# EXERCISE DETAILS
Produce an exact transcription of the data, with the images left out.

Top of DATASET CONTENT

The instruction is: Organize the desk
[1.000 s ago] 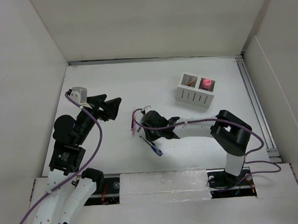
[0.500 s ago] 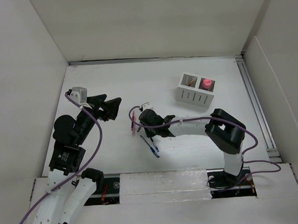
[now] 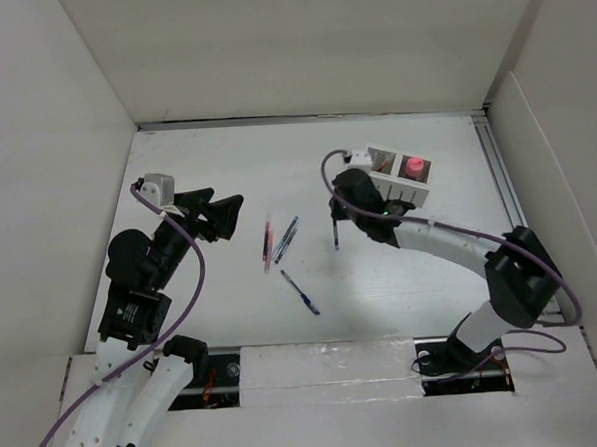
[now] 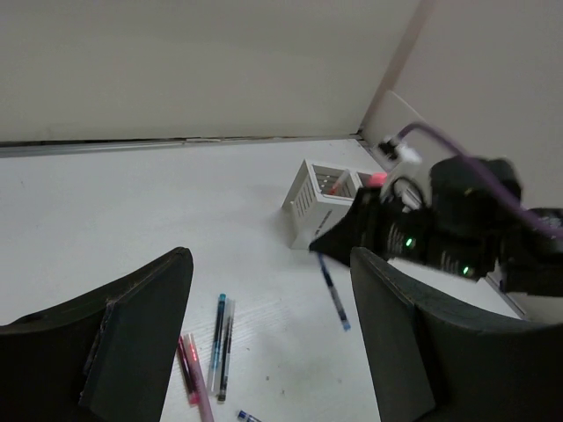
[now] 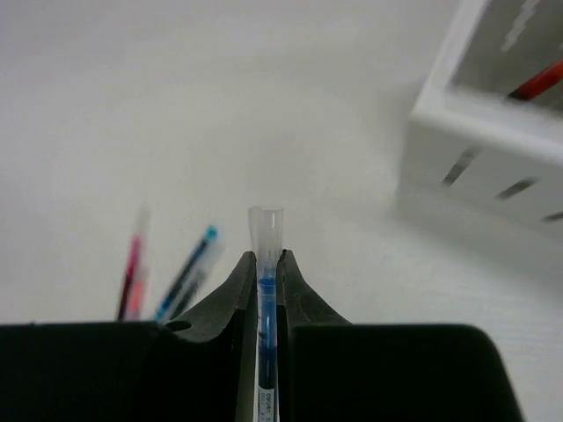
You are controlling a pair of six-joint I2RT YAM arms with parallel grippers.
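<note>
The desk (image 3: 205,163) is a white tabletop. My right gripper (image 3: 337,215) is shut on a blue pen (image 3: 336,236) and holds it above the desk, just left of the white two-compartment organizer (image 3: 395,183). In the right wrist view the pen (image 5: 266,290) is pinched between the fingers, cap end outward, with the organizer (image 5: 475,141) at the upper right. Loose on the desk lie a pink and red pair of pens (image 3: 268,247), a blue and black pair (image 3: 286,238) and one blue pen (image 3: 300,291). My left gripper (image 3: 221,216) is open and empty, left of the pens.
The organizer holds a red pen (image 5: 537,81) in one compartment and a pink-topped item (image 3: 413,164) in the other. A metal rail (image 3: 508,202) runs along the desk's right edge. White walls enclose the desk on three sides.
My right gripper has lifted the blue pen from among the pens at the desk's middle and carried it up and to the right, next to the organizer. The left arm has not moved.
</note>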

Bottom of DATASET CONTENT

# RESPONSE
The instruction is: Organize the desk
[1.000 s ago] 
[0.500 s ago] 
[now] 
[now] 
[now] 
You are controlling a pair of six-joint I2RT YAM arms with parallel grippers.
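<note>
The desk (image 3: 205,163) is a white tabletop. My right gripper (image 3: 337,215) is shut on a blue pen (image 3: 336,236) and holds it above the desk, just left of the white two-compartment organizer (image 3: 395,183). In the right wrist view the pen (image 5: 266,290) is pinched between the fingers, cap end outward, with the organizer (image 5: 475,141) at the upper right. Loose on the desk lie a pink and red pair of pens (image 3: 268,247), a blue and black pair (image 3: 286,238) and one blue pen (image 3: 300,291). My left gripper (image 3: 221,216) is open and empty, left of the pens.
The organizer holds a red pen (image 5: 537,81) in one compartment and a pink-topped item (image 3: 413,164) in the other. A metal rail (image 3: 508,202) runs along the desk's right edge. White walls enclose the desk on three sides.
My right gripper has lifted the blue pen from among the pens at the desk's middle and carried it up and to the right, next to the organizer. The left arm has not moved.
</note>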

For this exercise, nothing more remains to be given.